Yesterday was National Cleavage Day in South Africa. The Bermuda cricket team are based in an area with a large student population, it's like being at Wimbledon.
Romaine's domain.
Bermuda's cricketers are spending much of this next week with English fielding coach Julian Fountain, who is teaching them a new throwing technique.
Irving Romaine fancies himself as something of a fielding specialist, after one throw, he threw his hat into the air and charged around screaming 'that's championship quality, this is Romaine's Domain, you guys can't come close'.
His belief in his own skills were only enhanced when Shannon Rayner's attempt sailed high and wide of it's intended target.
Another successful completion led him to declare that the rest of the group where just throwing for second place.
His constant banter eventually got to Rayner who told him to shut up. But Romaine's clowning around highlights something about the Bermuda squad this week.
There is an atmosphere of enjoyment, coupled with hard work, everyone is very focused, something perfectly highlight by that fact that every single player was up at 7am without fail, ready to start their day.

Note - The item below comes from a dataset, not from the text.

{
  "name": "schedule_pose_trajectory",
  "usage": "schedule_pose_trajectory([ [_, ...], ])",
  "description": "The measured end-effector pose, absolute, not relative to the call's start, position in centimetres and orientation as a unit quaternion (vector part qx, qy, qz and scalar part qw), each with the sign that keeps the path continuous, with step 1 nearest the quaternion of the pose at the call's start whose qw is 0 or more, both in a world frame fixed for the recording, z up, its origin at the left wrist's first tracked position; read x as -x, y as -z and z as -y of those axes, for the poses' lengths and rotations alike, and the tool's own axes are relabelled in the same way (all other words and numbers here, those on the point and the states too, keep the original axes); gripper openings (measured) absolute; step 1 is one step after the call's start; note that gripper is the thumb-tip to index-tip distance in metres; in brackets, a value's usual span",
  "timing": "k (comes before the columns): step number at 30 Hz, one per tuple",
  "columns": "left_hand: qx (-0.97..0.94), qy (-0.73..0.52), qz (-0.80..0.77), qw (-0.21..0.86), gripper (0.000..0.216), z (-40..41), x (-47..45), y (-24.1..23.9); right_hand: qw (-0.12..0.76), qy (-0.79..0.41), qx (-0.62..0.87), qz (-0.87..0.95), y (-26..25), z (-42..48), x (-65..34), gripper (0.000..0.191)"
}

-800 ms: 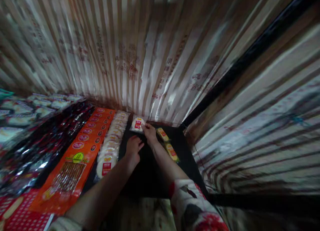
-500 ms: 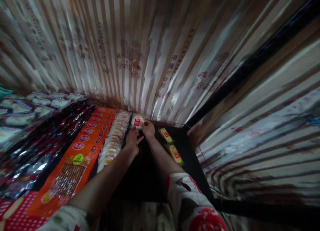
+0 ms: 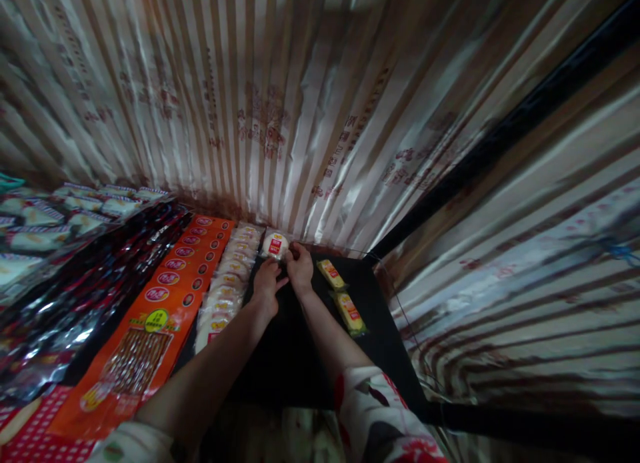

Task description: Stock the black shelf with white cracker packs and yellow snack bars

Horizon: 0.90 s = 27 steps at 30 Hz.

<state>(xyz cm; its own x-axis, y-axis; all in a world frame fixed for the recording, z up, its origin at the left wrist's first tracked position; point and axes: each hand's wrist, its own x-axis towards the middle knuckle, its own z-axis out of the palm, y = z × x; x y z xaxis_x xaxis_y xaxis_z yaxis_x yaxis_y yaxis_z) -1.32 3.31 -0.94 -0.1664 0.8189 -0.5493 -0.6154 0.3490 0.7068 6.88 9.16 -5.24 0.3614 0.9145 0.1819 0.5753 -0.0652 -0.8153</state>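
Note:
A round white snack packet with a red label (image 3: pixel 275 244) lies at the far end of a black shelf (image 3: pixel 300 349), against the striped wall. My right hand (image 3: pixel 301 265) pinches its right edge with curled fingers. My left hand (image 3: pixel 266 284) rests just below the packet, its fingers bent and touching the packet's lower edge. Both forearms stretch forward over the black shelf.
A row of the same white packets (image 3: pixel 227 283) runs along the left of my hands. Orange packets (image 3: pixel 165 296) and dark glossy packets (image 3: pixel 75 296) lie further left. Two yellow packets (image 3: pixel 343 296) sit on the right. A striped shiny wall (image 3: pixel 280 116) stands behind.
My left hand moved forward from the row of white packets up to the far packet. My right hand stayed on that packet, which sits a little nearer the wall.

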Motion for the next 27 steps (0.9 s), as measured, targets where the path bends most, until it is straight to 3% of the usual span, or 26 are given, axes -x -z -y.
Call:
schedule_pose_trajectory([
  [8,-0.248,-0.479,-0.510,0.670,0.013,6.4,1.6,0.4,0.563,-0.304,0.616,0.460,4.2,2.7,-8.7,0.033],
  [13,-0.422,-0.343,-0.511,0.666,0.016,15.4,3.0,2.1,0.558,-0.328,0.631,0.428,3.5,14.0,-10.0,0.032],
  [17,-0.616,-0.242,-0.533,0.527,0.026,21.6,4.3,4.8,0.484,-0.272,0.683,0.475,5.3,21.0,-11.2,0.028],
  [21,-0.704,-0.212,-0.576,0.358,0.040,24.4,4.8,6.9,0.342,-0.183,0.700,0.599,8.6,24.5,-11.7,0.028],
  [27,-0.724,-0.119,-0.612,0.294,0.045,23.6,4.2,7.0,0.206,-0.172,0.684,0.678,10.8,25.8,-10.7,0.037],
])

Now if Romaine could put as much energy into throwing the ball hard, as he does into clowning around, then he might be a danger in Namibia after all.
But I don't want two pizzas.
As mentioned above the Hatfield area of Pretoria has a high student population, and consequently lots of the restaurants have special two-for-one offers on most of their menus.

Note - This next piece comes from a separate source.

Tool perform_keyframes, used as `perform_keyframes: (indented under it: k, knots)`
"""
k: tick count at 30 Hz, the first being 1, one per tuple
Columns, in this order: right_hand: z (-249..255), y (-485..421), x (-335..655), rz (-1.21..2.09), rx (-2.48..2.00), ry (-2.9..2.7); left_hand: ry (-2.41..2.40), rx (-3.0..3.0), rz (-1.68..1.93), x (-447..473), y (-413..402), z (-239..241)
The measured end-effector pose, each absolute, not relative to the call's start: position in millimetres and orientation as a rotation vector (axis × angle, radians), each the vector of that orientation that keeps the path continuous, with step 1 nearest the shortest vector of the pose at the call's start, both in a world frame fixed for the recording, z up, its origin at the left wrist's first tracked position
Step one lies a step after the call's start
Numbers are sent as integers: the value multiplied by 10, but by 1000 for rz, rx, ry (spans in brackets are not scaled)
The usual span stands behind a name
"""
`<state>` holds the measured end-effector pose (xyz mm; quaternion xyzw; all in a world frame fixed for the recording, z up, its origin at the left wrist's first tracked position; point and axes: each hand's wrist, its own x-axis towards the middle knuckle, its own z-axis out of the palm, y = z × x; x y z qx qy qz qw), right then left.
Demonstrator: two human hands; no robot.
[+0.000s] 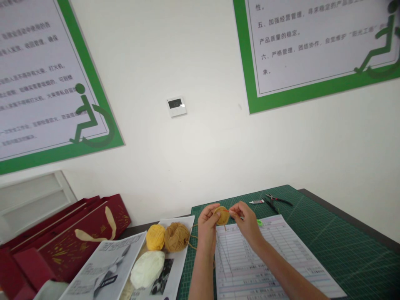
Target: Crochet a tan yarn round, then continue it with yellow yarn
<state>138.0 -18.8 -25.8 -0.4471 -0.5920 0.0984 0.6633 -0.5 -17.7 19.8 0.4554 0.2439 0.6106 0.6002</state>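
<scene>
Tan yarn disc [222, 216] raised between two hands, over the printed sheet's top-left corner.
Likely light, soft and floppy, with little slip, it is best pinched flat near the rim; the left hand [207, 221] has it between thumb and fingers, while the right hand [245, 216] grips a thin red tool [226, 211] in a narrow pinch at its edge. Beneath the forearms, the printed sheet [242, 262] carries table rows too small to read; past the hands, a small tube's [256, 202] label is unreadable too. Farthest, on the wall, the green-framed right poster [296, 54] shows "加强经营管理" and "团结协作"; the left poster [31, 83] includes "打火机".
</scene>
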Motion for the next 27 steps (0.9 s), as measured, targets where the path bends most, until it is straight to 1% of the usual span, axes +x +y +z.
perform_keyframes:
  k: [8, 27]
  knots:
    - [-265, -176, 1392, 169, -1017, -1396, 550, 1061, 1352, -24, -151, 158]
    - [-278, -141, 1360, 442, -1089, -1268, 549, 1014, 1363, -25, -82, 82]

In the case of Roman Pizzas however, all the pizzas are two-for-one, even if you're sat in the restaurant on your own.
I didn't realize this when I sat down and looked through the menu, and so when I placed my order is when the real trouble started.
Explaining to the waitress that, no, I didn't want my second free pizza proved to be a challenge, the conversation went along the lines of:
Can I have this supreme pizza please? And what second one would you like? I don't want a second one. But it's free. That's ok, I don't want it. But the till won't let me put through one pizza on it's own. Well charge me for both (60 rand, less than $10), and give me only one. That's robbery, why don't you have this vegetarian pizza? I don't want it. It's very good, you could keep it for later.
Now the continual insistence that I have two pizzas led me to two conclusions. Firstly, I look like I could eat two pizzas at one sitting, which is true, and why I not only skipped a starter, but also the reason I only wanted one.
Or, secondly, the waitress could not physically comprehend that I didn't want free stuff. It was probably a combination of the two.
Either way, I gave up at that point of the conversation, and sure enough a second pizza was brought in a take out box, along with my original order.
It sat on the corner of the table as I ate my dinner, staring at me, mocking me, until I caved and ate two slices of the extra pizza. I left the rest.